Amerika Serikat adalah negara pertama yang merekomendasikan imunisasi secara universal
dengan 1 dosis vaksin varicella, dan juga yang pertama dalam memperkenalkan jadwal 2-dosis
pemberian vaksin. Dua dosis direkomendasikan meskipun tidak ada data untuk menunjukkan bahwa
pemberian 2 dosis vaksin akan mengurangi pegembangan varicella, meskipun satu studi tanpa kontrol
menyarankan mungkin ada penurunan kejadian setelah pemberian 2 dosis. Saat ini, banyak negara lain,
termasuk Australia, Jepang, Cina, dan Spanyol, sedang melakukan program imunisasi universal dengan
satu dosis vaksin.
Pengalaman di Amerika Serikat menunjukkan bahwa meskipun dosis tunggal vaksin memiliki
dampak besar pada beban penyakit, akan tetapi persebaran varicella terus terjadi. Persebaran varicella
umumnya merupakan penyakit lebih ringan dari varicella pada anak-anak yang tidak diimunisasi dan
mungkin sulit untuk membedakan dari kondisi kulit normal lainnya seperti gigitan serangga atau
impetigo. Ini kemungkinan adalah penjelasan untuk proporsi lebih rendah dari subjek potensial dengan
hasil positif PCR VZV dalam penelitian ini dibandingkan dengan laporan kami sebelumnya. Namun,
penyebaran varisela masih dapat ditularkan ke individu rentan lainnya dan sering menyebabkan wabah
dimana anak-anak yang saling berada dalam kontak dekat, seperti sekolah dan pusat penitipan anak.

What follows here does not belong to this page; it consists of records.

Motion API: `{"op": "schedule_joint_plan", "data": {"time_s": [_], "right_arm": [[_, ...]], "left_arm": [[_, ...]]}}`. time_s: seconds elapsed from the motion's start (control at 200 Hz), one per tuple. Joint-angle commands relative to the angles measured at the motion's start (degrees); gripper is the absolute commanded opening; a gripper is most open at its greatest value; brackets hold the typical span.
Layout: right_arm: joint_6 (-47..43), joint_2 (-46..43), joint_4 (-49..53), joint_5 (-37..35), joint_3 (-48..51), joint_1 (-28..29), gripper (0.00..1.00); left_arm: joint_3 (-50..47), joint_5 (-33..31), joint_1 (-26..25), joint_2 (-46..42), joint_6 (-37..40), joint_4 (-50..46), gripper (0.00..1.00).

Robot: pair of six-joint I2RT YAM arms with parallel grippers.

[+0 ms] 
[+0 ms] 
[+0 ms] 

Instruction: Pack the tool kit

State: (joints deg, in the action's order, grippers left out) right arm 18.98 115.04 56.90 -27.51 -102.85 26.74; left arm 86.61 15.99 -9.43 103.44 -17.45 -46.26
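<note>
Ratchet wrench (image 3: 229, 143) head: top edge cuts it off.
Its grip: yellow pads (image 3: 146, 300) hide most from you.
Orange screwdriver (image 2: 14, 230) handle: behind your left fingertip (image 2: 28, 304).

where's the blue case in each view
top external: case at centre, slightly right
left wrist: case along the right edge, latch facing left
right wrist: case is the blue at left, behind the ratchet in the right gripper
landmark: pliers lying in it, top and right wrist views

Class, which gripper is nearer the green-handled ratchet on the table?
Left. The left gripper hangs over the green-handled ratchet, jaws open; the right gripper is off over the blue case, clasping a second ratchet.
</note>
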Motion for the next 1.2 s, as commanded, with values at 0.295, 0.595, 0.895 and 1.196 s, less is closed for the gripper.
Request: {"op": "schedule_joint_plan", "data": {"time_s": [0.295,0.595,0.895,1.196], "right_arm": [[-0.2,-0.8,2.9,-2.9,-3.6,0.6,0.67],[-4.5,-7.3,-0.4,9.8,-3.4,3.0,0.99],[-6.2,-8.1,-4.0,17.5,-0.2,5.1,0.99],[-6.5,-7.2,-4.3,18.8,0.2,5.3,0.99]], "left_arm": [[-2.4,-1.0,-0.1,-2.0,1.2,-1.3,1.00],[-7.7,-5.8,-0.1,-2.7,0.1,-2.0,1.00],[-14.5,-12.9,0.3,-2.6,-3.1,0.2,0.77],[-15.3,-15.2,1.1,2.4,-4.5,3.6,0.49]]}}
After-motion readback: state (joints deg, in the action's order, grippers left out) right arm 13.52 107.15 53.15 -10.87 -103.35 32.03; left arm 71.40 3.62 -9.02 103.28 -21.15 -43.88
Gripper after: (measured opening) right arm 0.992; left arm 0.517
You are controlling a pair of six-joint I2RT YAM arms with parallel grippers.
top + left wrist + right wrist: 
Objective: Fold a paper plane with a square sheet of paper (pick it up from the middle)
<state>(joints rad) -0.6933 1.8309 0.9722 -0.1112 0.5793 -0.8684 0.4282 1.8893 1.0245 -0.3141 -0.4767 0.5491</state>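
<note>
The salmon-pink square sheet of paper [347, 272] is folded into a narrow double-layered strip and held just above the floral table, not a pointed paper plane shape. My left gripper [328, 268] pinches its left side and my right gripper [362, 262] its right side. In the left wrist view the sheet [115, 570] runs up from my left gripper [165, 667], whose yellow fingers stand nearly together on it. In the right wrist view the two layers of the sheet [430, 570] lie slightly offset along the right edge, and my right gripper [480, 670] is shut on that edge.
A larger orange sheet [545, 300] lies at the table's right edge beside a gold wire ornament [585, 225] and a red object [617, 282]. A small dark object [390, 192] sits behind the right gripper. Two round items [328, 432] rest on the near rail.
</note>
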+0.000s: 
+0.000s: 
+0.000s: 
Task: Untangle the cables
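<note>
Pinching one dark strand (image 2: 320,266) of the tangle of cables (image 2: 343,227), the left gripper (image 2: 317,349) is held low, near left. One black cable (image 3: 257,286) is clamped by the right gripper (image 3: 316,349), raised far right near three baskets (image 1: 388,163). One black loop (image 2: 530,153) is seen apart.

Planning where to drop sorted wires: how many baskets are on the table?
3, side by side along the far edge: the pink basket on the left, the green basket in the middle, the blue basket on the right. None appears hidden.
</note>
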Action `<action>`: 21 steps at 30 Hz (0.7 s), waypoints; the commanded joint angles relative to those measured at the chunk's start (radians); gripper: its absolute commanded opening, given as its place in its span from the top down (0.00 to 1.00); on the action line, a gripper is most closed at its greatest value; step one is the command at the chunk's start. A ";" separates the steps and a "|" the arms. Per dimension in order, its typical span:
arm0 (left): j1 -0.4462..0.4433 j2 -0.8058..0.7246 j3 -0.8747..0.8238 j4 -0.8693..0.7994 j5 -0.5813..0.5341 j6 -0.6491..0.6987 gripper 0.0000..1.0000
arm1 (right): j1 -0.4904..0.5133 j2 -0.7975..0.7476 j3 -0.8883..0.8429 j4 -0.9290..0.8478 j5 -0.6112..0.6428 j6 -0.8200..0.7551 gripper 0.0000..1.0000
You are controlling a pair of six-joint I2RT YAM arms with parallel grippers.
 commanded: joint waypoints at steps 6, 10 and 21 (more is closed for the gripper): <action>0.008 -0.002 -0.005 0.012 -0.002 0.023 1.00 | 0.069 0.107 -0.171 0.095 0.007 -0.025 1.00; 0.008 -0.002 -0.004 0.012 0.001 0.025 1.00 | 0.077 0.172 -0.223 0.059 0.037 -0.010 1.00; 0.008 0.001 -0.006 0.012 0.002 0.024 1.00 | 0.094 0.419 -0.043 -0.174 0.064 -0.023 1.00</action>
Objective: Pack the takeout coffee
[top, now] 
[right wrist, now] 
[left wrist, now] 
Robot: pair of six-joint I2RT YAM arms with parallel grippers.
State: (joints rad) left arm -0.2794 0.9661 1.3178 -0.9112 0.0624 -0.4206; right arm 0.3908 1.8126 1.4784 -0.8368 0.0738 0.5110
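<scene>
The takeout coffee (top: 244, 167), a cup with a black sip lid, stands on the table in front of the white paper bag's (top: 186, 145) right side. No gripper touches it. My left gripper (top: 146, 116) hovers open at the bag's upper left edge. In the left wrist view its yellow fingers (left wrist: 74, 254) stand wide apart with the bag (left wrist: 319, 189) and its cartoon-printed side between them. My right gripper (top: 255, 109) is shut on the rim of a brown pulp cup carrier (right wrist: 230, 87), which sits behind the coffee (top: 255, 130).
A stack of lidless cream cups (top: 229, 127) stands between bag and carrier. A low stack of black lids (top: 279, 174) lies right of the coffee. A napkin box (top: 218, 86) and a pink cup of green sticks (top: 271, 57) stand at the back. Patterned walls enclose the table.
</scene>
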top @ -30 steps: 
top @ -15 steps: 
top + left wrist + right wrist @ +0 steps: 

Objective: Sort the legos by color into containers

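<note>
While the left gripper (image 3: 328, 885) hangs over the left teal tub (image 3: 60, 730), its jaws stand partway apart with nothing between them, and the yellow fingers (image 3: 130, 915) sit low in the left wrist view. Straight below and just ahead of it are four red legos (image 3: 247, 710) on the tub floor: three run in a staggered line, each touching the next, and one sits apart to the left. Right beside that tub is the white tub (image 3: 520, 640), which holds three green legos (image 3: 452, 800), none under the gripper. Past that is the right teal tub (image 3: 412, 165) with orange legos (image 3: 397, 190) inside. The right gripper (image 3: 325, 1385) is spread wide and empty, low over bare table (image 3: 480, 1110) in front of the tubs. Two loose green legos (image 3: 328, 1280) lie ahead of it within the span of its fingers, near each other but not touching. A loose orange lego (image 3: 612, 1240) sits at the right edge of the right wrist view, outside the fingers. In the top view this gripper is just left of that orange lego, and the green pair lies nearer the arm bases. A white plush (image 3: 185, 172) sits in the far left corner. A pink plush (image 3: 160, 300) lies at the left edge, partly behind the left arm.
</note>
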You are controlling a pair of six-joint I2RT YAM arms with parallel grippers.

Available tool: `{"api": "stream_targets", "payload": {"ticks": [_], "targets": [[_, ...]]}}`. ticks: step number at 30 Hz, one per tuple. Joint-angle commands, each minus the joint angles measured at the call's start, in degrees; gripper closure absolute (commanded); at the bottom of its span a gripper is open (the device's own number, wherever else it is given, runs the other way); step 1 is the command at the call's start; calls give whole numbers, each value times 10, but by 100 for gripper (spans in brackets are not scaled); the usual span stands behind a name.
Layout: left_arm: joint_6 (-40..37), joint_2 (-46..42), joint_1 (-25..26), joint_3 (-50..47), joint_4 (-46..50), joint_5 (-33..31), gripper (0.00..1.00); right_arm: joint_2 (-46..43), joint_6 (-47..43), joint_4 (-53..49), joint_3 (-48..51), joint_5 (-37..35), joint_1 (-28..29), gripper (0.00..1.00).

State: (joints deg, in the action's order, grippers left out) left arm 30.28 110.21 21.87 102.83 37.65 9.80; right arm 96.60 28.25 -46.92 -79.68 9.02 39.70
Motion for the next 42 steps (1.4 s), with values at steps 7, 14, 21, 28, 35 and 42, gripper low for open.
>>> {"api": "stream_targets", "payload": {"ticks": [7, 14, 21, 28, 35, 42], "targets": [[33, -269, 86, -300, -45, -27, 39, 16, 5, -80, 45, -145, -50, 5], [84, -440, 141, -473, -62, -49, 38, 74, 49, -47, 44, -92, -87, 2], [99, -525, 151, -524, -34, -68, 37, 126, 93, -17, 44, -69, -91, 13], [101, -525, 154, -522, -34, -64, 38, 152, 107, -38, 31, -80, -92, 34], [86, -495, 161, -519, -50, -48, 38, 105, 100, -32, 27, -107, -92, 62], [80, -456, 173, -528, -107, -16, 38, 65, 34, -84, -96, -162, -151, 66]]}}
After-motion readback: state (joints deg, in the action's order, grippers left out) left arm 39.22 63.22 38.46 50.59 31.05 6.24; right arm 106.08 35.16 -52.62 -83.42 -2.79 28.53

Dosis kedua vaksin mungkin penting tidak hanya untuk mencegah penyebaran varisela dan penularan
virus berkelanjutan, tetapi juga berpotensi menurunkan perkembangan risiko zoster berikutnya dengan
pengurangan infeksi laten menggunakan tipe liar VZV. Ini akan menjadi penting untuk terus memantau
efektivitas pemberian 2 dosis vaksin varicella dari waktu ke waktu. Efek dari kebijakan pemberian 2-
dosis di Amerika Serikat juga akan memiliki dampak penting untuk program imunisasi nasional di negara
lain negara yang menggunakan vaksin varisela.